Data block:

────

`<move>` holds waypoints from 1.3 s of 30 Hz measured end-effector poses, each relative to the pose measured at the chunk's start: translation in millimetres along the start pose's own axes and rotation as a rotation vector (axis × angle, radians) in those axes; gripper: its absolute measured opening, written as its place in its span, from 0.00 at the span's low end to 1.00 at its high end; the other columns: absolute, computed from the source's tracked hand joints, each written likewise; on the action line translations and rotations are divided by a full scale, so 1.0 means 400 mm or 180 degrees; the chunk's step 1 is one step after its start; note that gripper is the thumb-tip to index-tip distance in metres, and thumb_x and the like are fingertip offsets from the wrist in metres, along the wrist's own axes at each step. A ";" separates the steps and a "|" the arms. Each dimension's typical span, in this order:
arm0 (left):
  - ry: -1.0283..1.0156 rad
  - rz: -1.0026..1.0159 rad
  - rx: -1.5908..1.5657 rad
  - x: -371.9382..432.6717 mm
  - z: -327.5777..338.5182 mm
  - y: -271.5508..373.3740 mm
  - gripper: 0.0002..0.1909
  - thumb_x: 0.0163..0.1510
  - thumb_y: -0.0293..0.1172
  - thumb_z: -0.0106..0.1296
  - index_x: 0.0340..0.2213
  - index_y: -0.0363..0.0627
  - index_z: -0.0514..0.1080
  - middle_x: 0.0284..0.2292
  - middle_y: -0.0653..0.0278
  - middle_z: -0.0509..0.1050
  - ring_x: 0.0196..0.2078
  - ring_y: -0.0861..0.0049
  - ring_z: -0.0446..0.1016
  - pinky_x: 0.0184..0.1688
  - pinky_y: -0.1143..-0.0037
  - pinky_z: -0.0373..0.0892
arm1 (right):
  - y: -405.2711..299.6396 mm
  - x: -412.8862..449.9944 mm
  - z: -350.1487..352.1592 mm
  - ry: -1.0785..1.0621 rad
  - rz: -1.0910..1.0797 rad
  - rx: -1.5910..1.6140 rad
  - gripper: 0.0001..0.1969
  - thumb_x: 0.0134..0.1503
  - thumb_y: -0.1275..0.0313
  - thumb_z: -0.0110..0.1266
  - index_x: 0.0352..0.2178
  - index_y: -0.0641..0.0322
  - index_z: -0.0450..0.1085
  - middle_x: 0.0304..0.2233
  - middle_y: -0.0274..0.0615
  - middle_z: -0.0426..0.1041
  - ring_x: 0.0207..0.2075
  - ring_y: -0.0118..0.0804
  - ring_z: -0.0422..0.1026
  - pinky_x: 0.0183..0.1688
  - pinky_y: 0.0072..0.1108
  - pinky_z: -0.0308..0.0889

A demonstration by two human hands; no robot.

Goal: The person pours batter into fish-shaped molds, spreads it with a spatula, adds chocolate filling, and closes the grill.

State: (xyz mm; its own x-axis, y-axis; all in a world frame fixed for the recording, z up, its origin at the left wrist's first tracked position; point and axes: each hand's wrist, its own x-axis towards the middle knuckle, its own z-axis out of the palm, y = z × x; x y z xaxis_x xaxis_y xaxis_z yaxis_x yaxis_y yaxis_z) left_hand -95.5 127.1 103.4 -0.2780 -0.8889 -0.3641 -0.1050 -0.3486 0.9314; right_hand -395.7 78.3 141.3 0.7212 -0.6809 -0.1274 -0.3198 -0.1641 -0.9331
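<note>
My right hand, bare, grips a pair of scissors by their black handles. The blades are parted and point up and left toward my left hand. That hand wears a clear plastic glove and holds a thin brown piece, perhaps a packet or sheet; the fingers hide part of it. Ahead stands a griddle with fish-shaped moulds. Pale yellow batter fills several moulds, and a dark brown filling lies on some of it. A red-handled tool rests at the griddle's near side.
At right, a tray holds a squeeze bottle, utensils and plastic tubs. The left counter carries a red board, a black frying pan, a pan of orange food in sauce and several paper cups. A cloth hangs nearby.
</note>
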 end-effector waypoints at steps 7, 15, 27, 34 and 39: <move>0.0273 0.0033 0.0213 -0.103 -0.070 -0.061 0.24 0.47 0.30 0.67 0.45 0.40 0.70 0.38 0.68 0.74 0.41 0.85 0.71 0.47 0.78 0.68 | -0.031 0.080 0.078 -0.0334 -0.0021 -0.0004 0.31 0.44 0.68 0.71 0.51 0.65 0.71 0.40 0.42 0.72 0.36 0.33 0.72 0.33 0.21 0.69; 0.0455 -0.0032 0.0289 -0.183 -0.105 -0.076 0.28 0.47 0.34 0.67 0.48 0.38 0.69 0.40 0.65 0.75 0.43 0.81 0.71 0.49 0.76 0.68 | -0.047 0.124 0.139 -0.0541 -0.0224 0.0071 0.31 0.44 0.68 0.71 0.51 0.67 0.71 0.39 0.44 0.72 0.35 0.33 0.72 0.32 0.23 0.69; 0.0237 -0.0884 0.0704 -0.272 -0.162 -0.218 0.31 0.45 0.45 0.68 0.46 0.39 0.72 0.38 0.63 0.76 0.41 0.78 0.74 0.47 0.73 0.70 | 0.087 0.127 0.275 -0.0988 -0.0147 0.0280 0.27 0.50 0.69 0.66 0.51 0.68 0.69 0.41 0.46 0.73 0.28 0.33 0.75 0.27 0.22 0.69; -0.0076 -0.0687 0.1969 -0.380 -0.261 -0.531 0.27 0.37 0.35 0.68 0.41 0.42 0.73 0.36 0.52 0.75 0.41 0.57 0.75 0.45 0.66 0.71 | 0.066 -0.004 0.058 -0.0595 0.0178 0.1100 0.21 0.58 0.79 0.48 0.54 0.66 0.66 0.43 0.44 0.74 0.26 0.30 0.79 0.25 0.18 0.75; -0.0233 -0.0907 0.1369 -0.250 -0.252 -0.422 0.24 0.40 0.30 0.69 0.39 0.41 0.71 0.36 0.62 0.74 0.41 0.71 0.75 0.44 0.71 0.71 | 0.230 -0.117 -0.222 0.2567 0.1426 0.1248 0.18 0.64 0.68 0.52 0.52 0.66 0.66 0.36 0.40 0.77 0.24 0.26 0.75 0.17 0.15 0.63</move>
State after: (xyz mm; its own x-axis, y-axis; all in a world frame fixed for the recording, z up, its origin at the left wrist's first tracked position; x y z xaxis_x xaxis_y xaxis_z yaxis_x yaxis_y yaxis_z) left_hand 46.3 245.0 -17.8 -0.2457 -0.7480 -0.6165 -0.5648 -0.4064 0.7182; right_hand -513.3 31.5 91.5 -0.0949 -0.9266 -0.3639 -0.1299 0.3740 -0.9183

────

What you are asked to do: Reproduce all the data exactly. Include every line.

Response to the task:
`<move>` holds waypoints from 1.3 s of 30 Hz measured end-effector poses, each relative to the pose measured at the chunk's start: translation in millimetres along the start pose's own axes and rotation as a rotation vector (axis × angle, radians) in those axes; gripper: its absolute measured opening, written as its place in its span, from 0.00 at the span's low end to 1.00 at its high end; the other columns: absolute, computed from the source's tracked hand joints, each written likewise; on the action line translations and rotations are divided by a full scale, so 1.0 means 400 mm or 180 degrees; the chunk's step 1 is one step after its start; note that gripper is the thumb-tip to index-tip distance in metres, and thumb_x and the like are fingertip offsets from the wrist in metres, along the wrist's own axes at each step. A ";" separates the steps and a "|" the arms. Each dimension's typical span, in this order:
arm0 (left):
  - ry: -1.0283..1.0156 rad
  - rz: -1.0026..1.0159 rad
  - rx: -1.5908..1.5657 rad
  - x: -371.9382..432.6717 mm
  - z: -327.5777..338.5182 mm
  - y: -271.5508..373.3740 mm
  - gripper: 0.0002..0.1909
  - thumb_x: 0.0163..0.1510
  - thumb_y: -0.0293..0.1172
  - thumb_z: -0.0106..0.1296
  - index_x: 0.0340..0.2213
  - index_y: -0.0363..0.0627
  - index_z: -0.0514..0.1080
  - middle_x: 0.0284..0.2292
  - middle_y: -0.0653..0.0278
  - middle_z: -0.0509..0.1050
  - ring_x: 0.0196..0.2078
  - ring_y: -0.0861..0.0049
  - ring_z: -0.0446..0.1016
  - pinky_x: 0.0184..0.1688
  - pinky_y: -0.1143..-0.0037
  - pinky_z: -0.0373..0.0892
arm1 (right):
  - y: -405.2711..299.6396 mm
  - x: -412.8862..449.9944 mm
  - z: -350.1487..352.1592 mm
  - ry: -1.0785..1.0621 rad
  - rz: -1.0910..1.0797 rad
  - rx: -1.5910..1.6140 rad
  - gripper: 0.0001..0.1969
  - thumb_x: 0.0134..0.1503
  - thumb_y: -0.1275..0.0313
  - thumb_z: -0.0110..0.1266
  - index_x: 0.0352..0.2178
  - index_y: -0.0641..0.0322
  - index_z: -0.0450..0.1085
  - middle_x: 0.0304..0.2233
  - middle_y: -0.0274..0.0615
  - middle_z: -0.0426..0.1041
  - ring_x: 0.0207..0.2075
  - ring_y: -0.0118..0.0804
  - ring_z: -0.0422..0.1026
  - pinky_x: 0.0183..0.1688
  - pinky_y: 0.0072..0.1108
  - pinky_z: -0.0308..0.0889

A demonstration by two human hands; no robot.

Goal: The person pours batter into fish-shaped molds, spreads it with a spatula, adds chocolate filling, and closes the grill.

State: (xyz mm; its own x-axis, y-axis; all in a world frame fixed for the recording, z up, its origin at the left wrist's first tracked position; point and axes: each hand's wrist, its own x-axis towards the middle knuckle, its own z-axis out of the palm, y = z × x; x y z xaxis_x xaxis_y xaxis_z yaxis_x yaxis_y yaxis_z) left_hand -95.5 127.1 103.4 -0.2780 -0.8889 -0.3641 -0.1050 -0.3486 0.9314; right_hand -395.7 78.3 141.3 0.7212 -0.6809 -0.1274 -0.3198 -0.1641 -0.9331
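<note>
My right hand, bare, grips a pair of scissors by their black handles. The blades are parted and point up and left toward my left hand. That hand wears a clear plastic glove and holds a thin brown piece, perhaps a packet or sheet; the fingers hide part of it. Ahead stands a griddle with fish-shaped moulds. Pale yellow batter fills several moulds, and a dark brown filling lies on some of it. A red-handled tool rests at the griddle's near side.
At right, a tray holds a squeeze bottle, utensils and plastic tubs. The left counter carries a red board, a black frying pan, a pan of orange food in sauce and several paper cups. A cloth hangs nearby.
</note>
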 end-effector waypoints at steps 7, 15, 27, 34 and 39: <move>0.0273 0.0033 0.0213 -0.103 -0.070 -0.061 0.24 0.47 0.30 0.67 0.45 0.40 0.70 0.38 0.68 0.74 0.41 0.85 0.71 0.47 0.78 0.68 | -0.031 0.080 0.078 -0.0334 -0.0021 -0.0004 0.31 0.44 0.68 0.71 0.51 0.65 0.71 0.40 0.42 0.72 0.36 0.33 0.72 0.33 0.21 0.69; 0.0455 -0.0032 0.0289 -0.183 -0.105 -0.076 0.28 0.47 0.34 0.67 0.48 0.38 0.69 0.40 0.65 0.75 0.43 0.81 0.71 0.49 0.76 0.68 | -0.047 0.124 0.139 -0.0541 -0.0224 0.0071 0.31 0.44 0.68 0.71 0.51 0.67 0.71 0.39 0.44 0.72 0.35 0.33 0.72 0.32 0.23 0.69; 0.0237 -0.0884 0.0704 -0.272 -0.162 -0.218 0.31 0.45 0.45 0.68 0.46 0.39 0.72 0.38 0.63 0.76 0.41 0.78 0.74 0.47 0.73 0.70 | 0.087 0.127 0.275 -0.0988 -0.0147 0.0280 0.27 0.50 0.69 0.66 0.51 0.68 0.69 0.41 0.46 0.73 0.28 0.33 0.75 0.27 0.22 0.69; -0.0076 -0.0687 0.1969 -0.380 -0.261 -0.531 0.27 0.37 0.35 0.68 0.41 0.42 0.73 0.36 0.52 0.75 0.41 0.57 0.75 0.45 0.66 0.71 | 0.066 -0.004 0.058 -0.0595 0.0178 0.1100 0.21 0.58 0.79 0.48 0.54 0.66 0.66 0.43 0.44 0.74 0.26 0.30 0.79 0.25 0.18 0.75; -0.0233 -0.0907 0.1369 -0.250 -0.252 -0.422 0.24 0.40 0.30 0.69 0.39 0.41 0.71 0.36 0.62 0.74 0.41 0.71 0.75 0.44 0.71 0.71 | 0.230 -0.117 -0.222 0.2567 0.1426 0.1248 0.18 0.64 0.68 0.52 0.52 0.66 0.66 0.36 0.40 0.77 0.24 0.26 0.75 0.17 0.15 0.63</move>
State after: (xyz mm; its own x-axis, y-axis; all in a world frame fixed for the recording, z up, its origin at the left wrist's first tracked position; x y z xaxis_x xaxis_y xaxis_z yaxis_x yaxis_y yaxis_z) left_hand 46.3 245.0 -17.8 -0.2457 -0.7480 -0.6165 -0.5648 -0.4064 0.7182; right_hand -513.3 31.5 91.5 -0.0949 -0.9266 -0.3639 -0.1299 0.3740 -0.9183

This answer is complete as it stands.